EXERCISE PROMPT -> Return a copy of every line in the data below that contains "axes".

EXERCISE DATA ->
╭──

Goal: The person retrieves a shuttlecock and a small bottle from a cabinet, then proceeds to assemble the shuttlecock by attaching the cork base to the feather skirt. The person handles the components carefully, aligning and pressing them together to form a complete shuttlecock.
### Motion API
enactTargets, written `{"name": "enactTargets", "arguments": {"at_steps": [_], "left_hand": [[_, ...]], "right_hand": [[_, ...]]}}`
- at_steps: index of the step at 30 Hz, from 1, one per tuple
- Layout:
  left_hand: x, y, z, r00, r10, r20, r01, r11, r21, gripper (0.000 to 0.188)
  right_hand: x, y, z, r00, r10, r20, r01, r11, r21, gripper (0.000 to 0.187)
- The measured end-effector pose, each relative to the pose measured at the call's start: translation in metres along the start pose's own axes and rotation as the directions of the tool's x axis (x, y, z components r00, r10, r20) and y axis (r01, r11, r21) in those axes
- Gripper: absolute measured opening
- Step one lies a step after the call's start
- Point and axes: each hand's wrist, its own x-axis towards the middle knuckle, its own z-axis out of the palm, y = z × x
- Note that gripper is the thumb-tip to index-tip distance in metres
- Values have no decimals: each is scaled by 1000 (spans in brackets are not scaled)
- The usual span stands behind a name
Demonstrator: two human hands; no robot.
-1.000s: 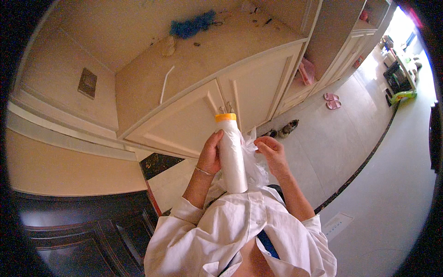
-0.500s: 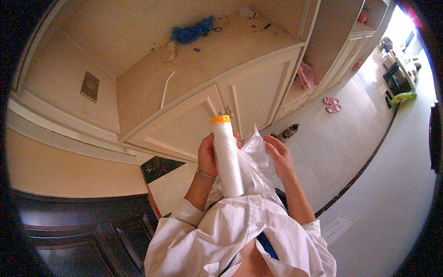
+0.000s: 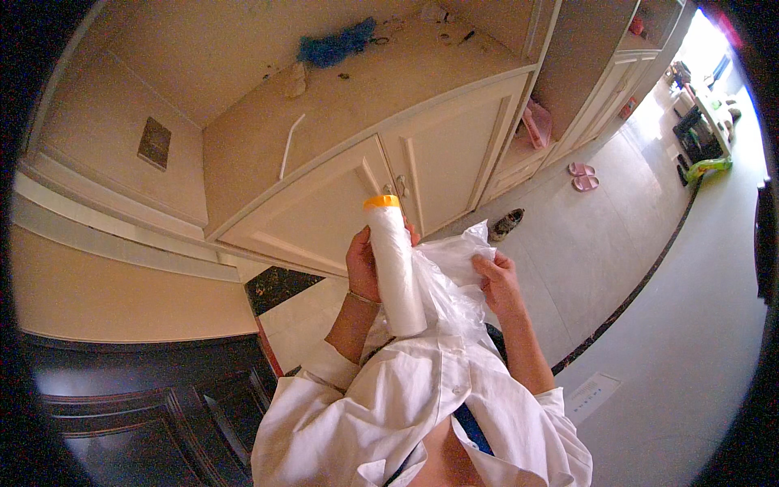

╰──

WRITTEN RESPONSE ->
- The measured end-effector pose, each relative to the pose measured at the call's start: translation in metres along the start pose's own axes and rotation as the directions of the tool's x axis (x, y, z components r00, r10, r20) and y axis (r01, r11, r21) in those axes
- Point and axes: each hand's wrist, its own x-axis towards the middle knuckle, its own z-axis out of the palm, y = z × x

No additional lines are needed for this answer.